These are uncertain times for Volkswagen’s mini marvel. Complex emissions rules threaten to consign the Volkswagen Up and other city cars to the dustbin of history, with only electric versions of group siblings, the Seat Mii and Skoda Citigo, clinging on and, hopefully, prospering.
For now at least, there are still both petrol and electric versions of the Up. Launched in 2014 and updated in 2017, the Volkswagen e-Up EV has a range of 99 miles. It’s a rare bird on the used market but an example of VW’s ambitions for its little city car. Putting the e-Up to one side, at the lower end of the Up model range is the 1.0 60 Take Up 3dr and at the other the daft-as-a-brush Up 1.0 115 GTI.
The Up was launched in 2012 but here we’re interested in the facelifted version from 2016. Highlights included a more powerful 89bhp Up 1.0 90 TSI, sitting above the existing 59bhp 1.0 60 and 74bhp 1.0 75 engines, plus restyled headlights, standard-fit LED daytime-running lights and new bumpers. Smartphone integration and fresh colours and styling packs were new, too.
There were also some new trims in addition to the core Take Up, Move Up and High Up trims inherited from the pre-facelift Up. Partly because it’s offered with all engines bar the 115 GTI, the most popular among these bonus trims on the used market is Up Beats (VW’s puns aren’t Uplifting), with its 300W sound system.
Back to the three core trims and easily the most popular and plentiful is mid-spec Move Up. It has all the kit you need in a city car, including a smartphone-based media system, air conditioning, a split-folding rear seat, electric windows, central locking and driver’s seat height adjustment. It’s got alloy wheels, too. They look good but check for kerbing.
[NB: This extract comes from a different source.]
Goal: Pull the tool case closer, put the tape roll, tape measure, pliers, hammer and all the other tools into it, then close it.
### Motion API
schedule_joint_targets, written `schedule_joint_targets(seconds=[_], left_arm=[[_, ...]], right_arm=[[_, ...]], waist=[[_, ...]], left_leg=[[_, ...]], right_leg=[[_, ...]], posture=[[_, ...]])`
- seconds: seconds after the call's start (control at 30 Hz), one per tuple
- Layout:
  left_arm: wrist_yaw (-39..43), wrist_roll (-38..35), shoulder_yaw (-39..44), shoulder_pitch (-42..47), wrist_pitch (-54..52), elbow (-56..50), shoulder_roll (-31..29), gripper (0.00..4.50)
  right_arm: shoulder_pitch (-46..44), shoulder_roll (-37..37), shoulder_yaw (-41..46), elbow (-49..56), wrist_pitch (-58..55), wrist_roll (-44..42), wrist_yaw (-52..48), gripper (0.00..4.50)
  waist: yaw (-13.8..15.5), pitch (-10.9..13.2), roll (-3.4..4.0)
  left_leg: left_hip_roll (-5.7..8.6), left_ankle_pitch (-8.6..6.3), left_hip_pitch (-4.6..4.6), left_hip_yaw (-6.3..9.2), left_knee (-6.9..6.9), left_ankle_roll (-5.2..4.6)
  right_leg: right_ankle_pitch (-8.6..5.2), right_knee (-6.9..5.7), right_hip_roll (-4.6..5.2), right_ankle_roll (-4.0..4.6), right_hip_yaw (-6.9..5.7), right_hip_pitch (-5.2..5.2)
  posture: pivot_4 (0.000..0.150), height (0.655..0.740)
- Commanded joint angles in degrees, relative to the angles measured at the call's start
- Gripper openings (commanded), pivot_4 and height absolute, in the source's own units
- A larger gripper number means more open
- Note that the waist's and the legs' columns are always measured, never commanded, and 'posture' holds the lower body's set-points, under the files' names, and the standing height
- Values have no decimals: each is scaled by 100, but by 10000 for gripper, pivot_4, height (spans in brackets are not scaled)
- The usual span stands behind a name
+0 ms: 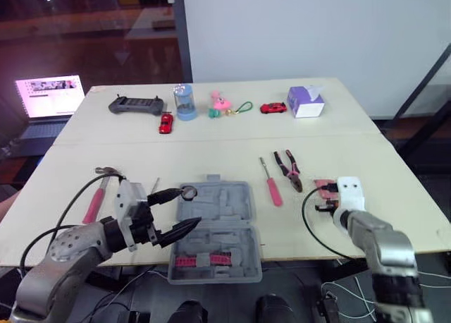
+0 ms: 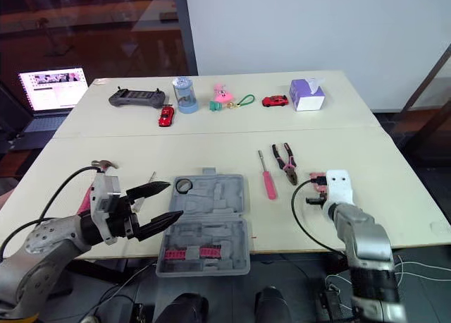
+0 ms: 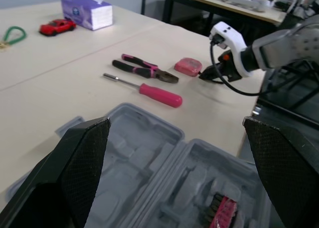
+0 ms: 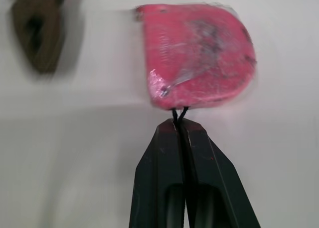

It’s a pity Move Up is available with the 59bhp engine only. Like all Up petrol motors (there’s no diesel), it’s a three-cylinder affair with a pleasingly raspy exhaust note, but while its heart’s in the right place, you do have to work it. It wouldn’t matter but for the fact that even on healthy models, the gearchange action is a little baggy and obstinate. While you’re getting used to that, check for clutch slip. Worn or problem clutches do appear to be an issue.